GetDataSet 1.0.0¶

Overview¶

Data Intermediate

Description¶

Retrieves dataset items with advanced SQL-style filtering and sorting capabilities. This block provides comprehensive data retrieval features including: • SQL-style property filtering with full operator support (=, !=, >, >=, <, <=, IN) • Complex logical expressions with AND/OR operators and parentheses • Multi-datatype support (strings, numbers, booleans, dates, null values) • Flexible pagination for large result sets • SQL-style sorting with multiple columns and directions (ASC/DESC) The block converts SQL-style filter and sort expressions directly to Cosmos DB queries for optimal performance.

Configuration Options¶

Name	Data Type	Description	Default Value
filter	`str or Constant(value=None)`	SQL-style filter expression supporting operators (=, !=, >, >=, <, <=, IN), logical operators (AND, OR), and parentheses.
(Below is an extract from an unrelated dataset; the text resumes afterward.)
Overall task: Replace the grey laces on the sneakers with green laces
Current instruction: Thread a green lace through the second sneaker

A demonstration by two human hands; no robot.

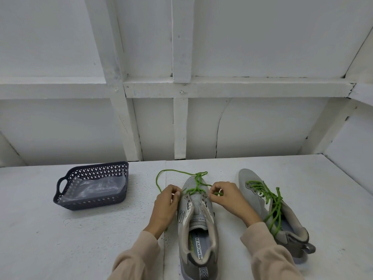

Filters by properties like Name, Status, Size, createdAt, etc.	`None`
sort	`str or Constant(value=None)`	SQL-style sort expression for ordering results. Format: 'Column ASC/DESC' or 'Column1 ASC, Column2 DESC' for multi-column sorting.	`None`
skip	`int`	Number of items to skip from the beginning of results for pagination. Use with take to implement paging.	`0`
take	`int`	Maximum number of items to return in results. Combined with skip for pagination control.	`50`
dataset_id	`UUID or Constant(value=None)`	Specific dataset ID to retrieve from. If None, attempts to use the first available dataset in the workspace.	`None`

Inputs¶

No inputs available.

Outputs¶

Name	Data Type	Description
results	`list[DataSetItem]`	Ordered list of matching dataset items from the specified dataset. Each DataSetItem contains properties, metadata (createdAt, modifiedAt), and indexText content. Returns empty list if no dataset_id provided or no matches found.

Examples¶

# Basic dataset retrieval
- id: get_dataset_basic
  uses: GetDataSet@1.0.0
  with:
    dataset_id: "550e8400-e29b-41d4-a716-446655440000"
    take: 25
  outputs:
    results: customer_records

    

# Advanced filtering and sorting
- id: get_filtered_documents
  uses: GetDataSet@1.0.0
  with:
    dataset_id: "550e8400-e29b-41d4-a716-446655440000"
    filter: "(Status = 'Published' OR Status = 'Review') AND Size > 1024 AND createdAt >= '2024-01-01'"
    sort: "createdAt DESC, Name ASC"
    take: 50
  outputs:
    results: filtered_documents

# Complex filter with IN operator
- id: get_media_files
  uses: GetDataSet@1.0.0
  with:
    dataset_id: "550e8400-e29b-41d4-a716-446655440000"
    filter: "Type IN ['Image', 'Video', 'Audio'] AND IsPublic = true"
    sort: "Size DESC"
    take: 100
  outputs:
    results: media_files

    

# Paginated data retrieval - Page 1
- id: get_page_1
  uses: GetDataSet@1.0.0
  with:
    dataset_id: "550e8400-e29b-41d4-a716-446655440000"
    filter: "Status = 'Active'"
    sort: "createdAt DESC"
    skip: 0
    take: 20
  outputs:
    results: page_1_results

# Paginated data retrieval - Page 2
- id: get_page_2
  uses: GetDataSet@1.0.0
  with:
    dataset_id: "550e8400-e29b-41d4-a716-446655440000"
    filter: "Status = 'Active'"
    sort: "createdAt DESC"
    skip: 20
    take: 20
  outputs:
    results: page_2_results

    

Error Handling¶

WorkspaceError

Error Code: workspace_required
Common Cause: Block is used outside of a workspace context or workspace is null
Solution: Ensure the block is executed within a properly initialized workspace environment

DatasetNotFoundError

Error Code: dataset_not_accessible
Common Cause: Specified dataset_id does not exist in the workspace or is not accessible
Solution: Verify the dataset_id exists in the current workspace's dataspaces. Returns empty list if invalid

FilterParsingError

Error Code: invalid_filter_syntax
Common Cause: Malformed SQL-style filter expression with invalid syntax or operators
Solution: Check filter syntax: proper quotes for strings, valid operators (=, !=, >, >=, <, <=, IN), correct logical operators (AND, OR)

FAQ¶

What's the difference between skip/take and traditional pagination?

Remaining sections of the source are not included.